Subsequent chapters will discuss the art of network readdressing; however, there are a few points that should be presented here. First, plan for connectivity to other companies and the Internet. Second, consider the impact of readdressing on the corporation’s servers and workstations and have a plan in mind on how to deploy any remedial effort. Third, know the limitations of the various tools that would be used in readdressing, including the fact that NAT cannot cope with NetBIOS traffic—an important function of the Windows and OS/2 operating systems. Chapter 7 presents the NetBIOS protocol in detail. In addition, designers will need to consider the use of RFC 1918 addresses—a collection of addresses specifically reserved from appearing on the Internet. Finally, consider the impact of the classful network address and the routing protocols that you might need.
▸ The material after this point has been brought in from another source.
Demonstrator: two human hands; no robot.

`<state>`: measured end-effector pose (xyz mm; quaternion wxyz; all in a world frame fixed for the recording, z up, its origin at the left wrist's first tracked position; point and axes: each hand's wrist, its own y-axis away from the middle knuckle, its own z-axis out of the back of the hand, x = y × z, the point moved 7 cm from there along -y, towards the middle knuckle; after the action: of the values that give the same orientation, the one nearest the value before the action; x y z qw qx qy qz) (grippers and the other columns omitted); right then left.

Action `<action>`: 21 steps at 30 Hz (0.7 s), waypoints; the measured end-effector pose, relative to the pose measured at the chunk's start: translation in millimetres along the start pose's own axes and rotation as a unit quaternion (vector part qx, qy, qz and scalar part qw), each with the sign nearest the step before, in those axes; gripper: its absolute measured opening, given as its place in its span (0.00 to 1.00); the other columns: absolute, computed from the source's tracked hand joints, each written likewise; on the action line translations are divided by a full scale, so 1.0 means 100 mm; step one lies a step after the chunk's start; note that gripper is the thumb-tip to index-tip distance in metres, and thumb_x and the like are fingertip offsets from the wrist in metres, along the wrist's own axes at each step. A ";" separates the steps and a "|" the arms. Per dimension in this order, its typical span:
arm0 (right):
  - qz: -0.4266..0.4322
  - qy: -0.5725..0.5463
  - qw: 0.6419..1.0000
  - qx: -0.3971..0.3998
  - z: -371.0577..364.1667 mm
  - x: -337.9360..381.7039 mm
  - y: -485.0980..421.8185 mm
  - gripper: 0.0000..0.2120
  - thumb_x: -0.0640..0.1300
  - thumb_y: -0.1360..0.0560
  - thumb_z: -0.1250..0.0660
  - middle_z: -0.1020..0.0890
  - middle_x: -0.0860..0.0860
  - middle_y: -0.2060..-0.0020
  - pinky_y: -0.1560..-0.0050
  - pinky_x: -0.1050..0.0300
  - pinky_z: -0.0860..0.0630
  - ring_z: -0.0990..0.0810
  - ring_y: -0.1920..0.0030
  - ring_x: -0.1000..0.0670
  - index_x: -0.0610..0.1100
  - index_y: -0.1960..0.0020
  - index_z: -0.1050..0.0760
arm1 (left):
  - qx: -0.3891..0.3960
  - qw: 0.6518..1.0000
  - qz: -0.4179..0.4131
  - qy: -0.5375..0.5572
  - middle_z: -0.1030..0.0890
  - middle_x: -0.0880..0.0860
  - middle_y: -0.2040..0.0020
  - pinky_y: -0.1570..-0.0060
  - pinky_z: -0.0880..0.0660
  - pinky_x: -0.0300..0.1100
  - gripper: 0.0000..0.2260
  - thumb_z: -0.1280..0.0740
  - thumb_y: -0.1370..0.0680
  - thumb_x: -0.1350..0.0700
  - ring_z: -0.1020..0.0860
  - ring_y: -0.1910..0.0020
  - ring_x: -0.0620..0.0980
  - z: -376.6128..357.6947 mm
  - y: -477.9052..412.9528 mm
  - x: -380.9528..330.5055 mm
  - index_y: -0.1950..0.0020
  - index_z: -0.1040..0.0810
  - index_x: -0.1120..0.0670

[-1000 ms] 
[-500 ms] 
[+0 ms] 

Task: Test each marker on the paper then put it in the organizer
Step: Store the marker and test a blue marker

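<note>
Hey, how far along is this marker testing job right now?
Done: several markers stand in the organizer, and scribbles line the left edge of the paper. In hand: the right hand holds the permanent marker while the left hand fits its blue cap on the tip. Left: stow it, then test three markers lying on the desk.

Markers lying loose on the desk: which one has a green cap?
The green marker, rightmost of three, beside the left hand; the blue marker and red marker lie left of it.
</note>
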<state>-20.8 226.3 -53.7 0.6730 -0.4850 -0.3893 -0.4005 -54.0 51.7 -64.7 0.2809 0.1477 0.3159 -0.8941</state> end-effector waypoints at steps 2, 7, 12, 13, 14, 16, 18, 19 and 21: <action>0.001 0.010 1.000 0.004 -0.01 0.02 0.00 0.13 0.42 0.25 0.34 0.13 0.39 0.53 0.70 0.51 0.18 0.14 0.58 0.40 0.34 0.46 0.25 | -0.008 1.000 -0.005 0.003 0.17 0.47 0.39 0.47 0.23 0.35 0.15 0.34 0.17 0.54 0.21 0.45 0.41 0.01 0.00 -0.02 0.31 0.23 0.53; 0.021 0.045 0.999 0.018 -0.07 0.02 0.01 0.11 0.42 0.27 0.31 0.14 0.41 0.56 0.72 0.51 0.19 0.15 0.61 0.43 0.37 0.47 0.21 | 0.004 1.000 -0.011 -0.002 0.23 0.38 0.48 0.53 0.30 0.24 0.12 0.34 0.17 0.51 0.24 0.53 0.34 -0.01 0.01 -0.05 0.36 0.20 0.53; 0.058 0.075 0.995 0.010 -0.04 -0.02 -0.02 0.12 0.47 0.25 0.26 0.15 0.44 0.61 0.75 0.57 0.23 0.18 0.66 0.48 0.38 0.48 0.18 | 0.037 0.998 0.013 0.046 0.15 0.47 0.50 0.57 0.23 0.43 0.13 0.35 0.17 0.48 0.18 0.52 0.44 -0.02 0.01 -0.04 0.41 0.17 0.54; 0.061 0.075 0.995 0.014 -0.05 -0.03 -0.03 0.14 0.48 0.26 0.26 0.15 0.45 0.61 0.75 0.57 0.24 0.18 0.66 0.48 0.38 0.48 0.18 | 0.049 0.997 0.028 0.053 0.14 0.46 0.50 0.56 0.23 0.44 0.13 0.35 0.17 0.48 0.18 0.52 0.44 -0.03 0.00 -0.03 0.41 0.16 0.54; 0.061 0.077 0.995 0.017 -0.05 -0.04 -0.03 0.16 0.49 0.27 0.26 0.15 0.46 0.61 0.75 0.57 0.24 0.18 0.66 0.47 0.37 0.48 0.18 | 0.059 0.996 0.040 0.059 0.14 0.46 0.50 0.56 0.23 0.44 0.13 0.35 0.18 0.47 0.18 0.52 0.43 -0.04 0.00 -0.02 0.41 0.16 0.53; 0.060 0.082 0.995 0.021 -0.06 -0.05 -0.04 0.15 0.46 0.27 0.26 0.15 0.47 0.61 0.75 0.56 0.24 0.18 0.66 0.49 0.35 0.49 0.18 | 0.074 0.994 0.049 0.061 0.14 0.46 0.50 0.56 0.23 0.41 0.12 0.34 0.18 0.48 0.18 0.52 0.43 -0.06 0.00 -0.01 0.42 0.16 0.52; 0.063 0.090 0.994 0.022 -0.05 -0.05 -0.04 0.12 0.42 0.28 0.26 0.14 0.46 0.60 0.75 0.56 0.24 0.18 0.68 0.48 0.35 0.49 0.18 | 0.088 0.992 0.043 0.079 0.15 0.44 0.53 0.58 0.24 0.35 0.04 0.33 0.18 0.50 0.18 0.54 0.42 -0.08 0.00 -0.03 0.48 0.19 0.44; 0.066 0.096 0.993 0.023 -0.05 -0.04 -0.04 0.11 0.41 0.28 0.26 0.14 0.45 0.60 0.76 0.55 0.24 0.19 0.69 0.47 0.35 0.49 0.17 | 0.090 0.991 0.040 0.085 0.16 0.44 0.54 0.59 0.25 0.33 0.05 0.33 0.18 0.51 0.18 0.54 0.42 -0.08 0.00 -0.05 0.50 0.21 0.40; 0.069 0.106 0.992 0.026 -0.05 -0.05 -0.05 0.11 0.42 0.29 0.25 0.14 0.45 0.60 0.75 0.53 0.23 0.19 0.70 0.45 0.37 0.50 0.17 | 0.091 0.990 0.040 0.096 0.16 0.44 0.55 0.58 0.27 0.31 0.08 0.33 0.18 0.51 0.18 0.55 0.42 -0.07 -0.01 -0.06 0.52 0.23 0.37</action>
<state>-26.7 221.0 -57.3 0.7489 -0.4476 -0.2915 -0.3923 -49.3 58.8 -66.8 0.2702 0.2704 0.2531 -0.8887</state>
	Don’t be concerned if some of the issues presented here are new. In later chapters they will be presented in greater detail.

Bandwidth

There are two schools of thought regarding bandwidth in network design. The first believes that the network is built to withstand peaks and then some. Historically, this has resulted in throwing bandwidth at poor application behavior and, ultimately, poor network performance. The second school believes in building for the average usage and allows a certain amount of degradation during peak times—the morning login, for example. As shown in Figure 1.12, the typical network experiences peaks between 8:00 and 9:00 A.M. and 1:00 and 2:00 P.M. Another peak may occur in the evening as backups and other automated processes start.

FIGURE 1.12  A typical network load curve

Fortunately, the two schools of thought on this subject are coming together. Designers should avoid the temptation to add bandwidth for no reason and not keep a network so close to the edge of the performance curve that it cannot handle any changes. This balance will compel programmers and server administrators to consider the far-reaching impact of poor application programming and will preserve the network budget for new services and value-added initiatives.

As a final point, careful consideration of the network backbone is critical to the health of the network. This is one area where excess bandwidth may be the perfect solution, but only if consideration is given to cost and over-head. For example, many companies jumped on the ATM LANE (LAN Emulation) platform for backbone technology in the late 1990s. While a good solution, LANE greatly adds to the cost of the network and the over-head associated with it. Gigabit Ethernet and other technologies may provide better solutions, equal or greater bandwidth, and lower cost. Of course, if voice and other services geared toward ATM are needed, the effort may be warranted.